# Task directions
In the listing that follows, the range to quote begins at the line that has "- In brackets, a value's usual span" and ends after the line that has "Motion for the"; quote it verbatim and add nothing.

# Data below
◇ ◇ ◇

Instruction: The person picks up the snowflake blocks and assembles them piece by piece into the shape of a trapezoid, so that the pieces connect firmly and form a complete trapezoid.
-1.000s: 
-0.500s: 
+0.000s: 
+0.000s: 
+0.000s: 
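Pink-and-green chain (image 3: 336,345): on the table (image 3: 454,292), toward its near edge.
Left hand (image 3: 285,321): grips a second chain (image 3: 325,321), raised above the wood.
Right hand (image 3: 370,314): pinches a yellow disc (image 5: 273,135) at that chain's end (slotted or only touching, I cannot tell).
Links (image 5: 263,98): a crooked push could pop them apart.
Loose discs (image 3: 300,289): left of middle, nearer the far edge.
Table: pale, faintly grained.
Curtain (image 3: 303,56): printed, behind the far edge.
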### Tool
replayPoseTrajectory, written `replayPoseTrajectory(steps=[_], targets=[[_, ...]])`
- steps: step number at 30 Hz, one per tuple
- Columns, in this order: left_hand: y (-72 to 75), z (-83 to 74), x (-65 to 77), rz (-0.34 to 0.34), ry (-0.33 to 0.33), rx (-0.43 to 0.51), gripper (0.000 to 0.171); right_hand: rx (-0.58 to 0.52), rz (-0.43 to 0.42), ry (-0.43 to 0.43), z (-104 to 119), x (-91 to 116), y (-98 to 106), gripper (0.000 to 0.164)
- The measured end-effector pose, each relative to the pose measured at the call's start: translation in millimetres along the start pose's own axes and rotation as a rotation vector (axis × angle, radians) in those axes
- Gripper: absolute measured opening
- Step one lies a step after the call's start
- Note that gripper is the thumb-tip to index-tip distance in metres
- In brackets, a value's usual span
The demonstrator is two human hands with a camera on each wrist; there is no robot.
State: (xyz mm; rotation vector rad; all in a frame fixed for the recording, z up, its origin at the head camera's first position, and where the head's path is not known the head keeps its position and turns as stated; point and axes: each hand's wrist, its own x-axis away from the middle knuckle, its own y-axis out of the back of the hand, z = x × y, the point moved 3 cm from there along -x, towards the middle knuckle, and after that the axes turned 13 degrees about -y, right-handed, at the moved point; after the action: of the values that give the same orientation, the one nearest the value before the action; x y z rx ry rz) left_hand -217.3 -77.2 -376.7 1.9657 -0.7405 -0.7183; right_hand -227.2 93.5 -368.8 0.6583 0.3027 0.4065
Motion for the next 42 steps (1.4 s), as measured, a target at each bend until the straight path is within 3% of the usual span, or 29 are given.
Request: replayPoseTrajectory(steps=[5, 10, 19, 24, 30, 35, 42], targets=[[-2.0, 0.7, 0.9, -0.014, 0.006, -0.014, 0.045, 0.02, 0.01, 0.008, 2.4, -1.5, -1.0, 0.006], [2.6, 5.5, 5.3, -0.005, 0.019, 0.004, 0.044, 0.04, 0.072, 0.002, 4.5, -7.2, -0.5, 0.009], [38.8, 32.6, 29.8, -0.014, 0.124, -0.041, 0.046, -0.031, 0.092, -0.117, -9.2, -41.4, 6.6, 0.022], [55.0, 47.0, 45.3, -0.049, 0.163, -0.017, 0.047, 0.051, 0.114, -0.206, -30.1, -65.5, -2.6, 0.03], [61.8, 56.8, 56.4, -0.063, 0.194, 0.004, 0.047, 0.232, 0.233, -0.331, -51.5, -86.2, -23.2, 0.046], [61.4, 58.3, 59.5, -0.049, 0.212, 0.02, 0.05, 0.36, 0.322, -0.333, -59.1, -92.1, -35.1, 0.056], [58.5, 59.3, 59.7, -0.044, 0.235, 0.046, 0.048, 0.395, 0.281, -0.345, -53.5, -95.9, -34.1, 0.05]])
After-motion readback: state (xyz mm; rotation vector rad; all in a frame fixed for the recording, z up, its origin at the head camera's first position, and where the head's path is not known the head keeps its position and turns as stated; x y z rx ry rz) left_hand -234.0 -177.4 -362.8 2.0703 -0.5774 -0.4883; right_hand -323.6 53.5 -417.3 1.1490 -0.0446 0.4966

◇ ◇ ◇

# Written solution
- In brackets, a value's usual span
The demonstrator is two human hands with a camera on each wrist; there is no robot.
State: (xyz mm; rotation vector rad; all in a frame fixed for the recording, z up, its origin at the head camera's first position, and where the head's path is not known the head keeps its position and turns as stated; point and axes: each hand's wrist, its own x-axis away from the middle knuckle, its own y-axis out of the back of the hand, z = x × y, the point moved 3 cm from there along -x, towards the middle knuckle, and after that the axes turned 13 degrees about -y, right-handed, at the moved point; after the action: of the values that give the same orientation, the one nearest the value before the action; x y z rx ry rz) left_hand -217.3 -77.2 -376.7 1.9657 -0.7405 -0.7183; right_hand -227.2 93.5 -368.8 0.6583 0.3027 0.4065
Motion for the next 42 steps (1.4 s), as measured, a target at each bend until the straight path is within 3% of the usual span, or 29 are given.

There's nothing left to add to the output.